In Exploration & Production, Eni continued to implement its strategy of growing oil and natural gas production leveraging on the development of existing assets. Eni’s production for the year (on an available for sale basis) increased by 1.6% from 2005 to 1,720 KBOE/d. This result was affected by:

(i)   a sizeable loss of production at the Venezuelan Dación oilfield (down 46 KBBL/d) due to the unilateral cancellation of the service contract relating to activities at this field by the Venezuelan state oil company PDVSA effective April 1, 2006;
(ii)   lower entitlements in certain Production Sharing Agreements (PSAs) and buy-back contracts (down 21 KBOE/d) due to higher oil and gas prices. Under such contracts, Eni is entitled to fixed monetary amounts to recover the expenses incurred for the development of the relevant properties and as a consequence of higher oil prices, the volumes entitled necessary to cover the same amount of expenses are lower; and
(iii)   disruptions in Nigeria due to social unrest.

Exploration & Production’s results for 2006 were bosted also by increased realized prices for oil and gas, partly offset by higher operating costs and higher depreciation and amortization charges.

Net proved reserves of oil and natural gas were 6,436 mmBOE at year end 2006 (54% crude and condensates), down 401 mmBOE from 2005. The unilateral cancellation of the service contract for the Dación oilfield by the Venezuelan state oil company PDVSA determined a decrease in Eni’s proved reserves of 170 mmBBL. In 2006 Eni’s proved reserves replacement ratio was 38% (40% in 2005); as of year-end the reserves life index was 10 years of remaining production at the current rate (10.8 as at December 31, 2005).

Production start up of the Kashagan oilfield project (Eni is the operator and has a 18.52% interest) is currently scheduled for the third quarter of 2010 as compared to an initial forecast indicating a start up in 2008, due to the need to execute certain measures intended to enhance the overall level of safety and operability of offshore facilities. These enhancements coupled with sector-specific inflation and underestimation of costs to conduct offshore operations in shallow/ultra shallow waters where the Kashagan field is located resulted in a significant increase in the expected expenditures to implement phase one of the Kashagan project. At present, the estimated expenditures to reach the 300 KBBL/d production target envisaged by phase one stand at $19 billion, as compared to a budget of $10.3 billion in real terms 2007 as approved by the consortium partners and the relevant Kazakh authorities in 2004. Based on the high level of productivity yielded by the first three development wells drilled to date, management currently expects a full field production plateau of 1.5 mmBBL/d, representing a 25% increase from the original target envisaged by the approved development plan.

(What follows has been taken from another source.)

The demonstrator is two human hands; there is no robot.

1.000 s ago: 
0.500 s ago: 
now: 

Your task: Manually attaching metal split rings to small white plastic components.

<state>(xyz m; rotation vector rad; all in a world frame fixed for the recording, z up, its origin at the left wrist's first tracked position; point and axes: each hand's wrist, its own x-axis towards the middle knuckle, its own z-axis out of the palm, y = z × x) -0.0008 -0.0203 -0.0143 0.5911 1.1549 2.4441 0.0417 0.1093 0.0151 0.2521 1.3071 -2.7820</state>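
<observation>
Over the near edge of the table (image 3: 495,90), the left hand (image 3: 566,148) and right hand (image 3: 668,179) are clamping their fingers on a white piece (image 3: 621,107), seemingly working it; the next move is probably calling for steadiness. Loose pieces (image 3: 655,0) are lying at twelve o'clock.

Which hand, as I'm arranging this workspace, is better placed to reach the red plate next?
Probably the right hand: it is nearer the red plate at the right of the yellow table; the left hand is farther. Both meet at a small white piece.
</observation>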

In 2006, Eni invested euro 1,348 million in exploratory activities, up 106% from 2005, conducting a very extensive exploration campaign leading to the completion of 68 exploratory wells (35.9 net to Eni) with a commercial rate of success of 43% (49% net to Eni). A further 26 wells were in progress as of the year-end. Eni enhanced its exploration portfolio by acquiring assets in core areas such as Angola, Alaska, Brazil, Congo, Egypt, Nigeria, Norway, Pakistan, the Gulf of Mexico, and in new high-potential basins such as Mali, Mozambique and East Timor.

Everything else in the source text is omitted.